Task statement -> Each and every line below goes into your answer unchanged, but leave out the images.

__________________________________________________

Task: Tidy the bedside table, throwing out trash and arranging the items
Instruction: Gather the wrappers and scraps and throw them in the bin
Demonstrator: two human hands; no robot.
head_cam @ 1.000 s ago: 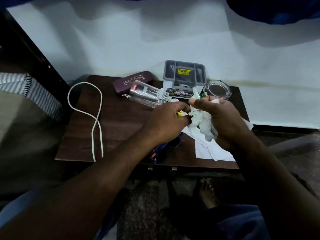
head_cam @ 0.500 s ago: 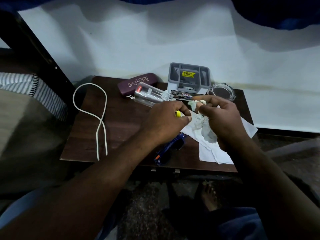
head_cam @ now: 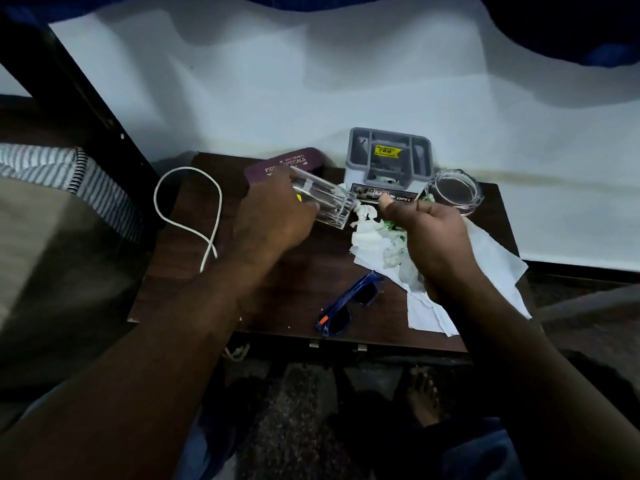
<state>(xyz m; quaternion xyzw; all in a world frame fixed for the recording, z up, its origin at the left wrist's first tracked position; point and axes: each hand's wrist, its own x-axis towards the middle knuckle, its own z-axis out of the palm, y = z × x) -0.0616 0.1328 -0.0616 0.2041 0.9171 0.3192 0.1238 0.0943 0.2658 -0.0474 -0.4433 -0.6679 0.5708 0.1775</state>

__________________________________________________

Exercise answer ->
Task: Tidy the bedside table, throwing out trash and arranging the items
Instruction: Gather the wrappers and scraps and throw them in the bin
Demonstrator: two human hands; no robot.
head_cam @ 1.000 s ago: 
head_cam @ 0.500 s ago: 
head_cam @ now: 
<state>(xyz m; quaternion xyzw; all in a world frame fixed for the recording, z up, its origin at the left wrist's first tracked position; point and axes: each hand's wrist, its own x-axis towards the middle knuckle, its own z-axis out of the palm, y = z × x) -0.0616 0.1328 -0.0616 0.2041 0.9171 0.3192 0.1238 0.0943 0.2658 -0.0474 -0.4433 -0.6679 0.5708 0.1775</state>

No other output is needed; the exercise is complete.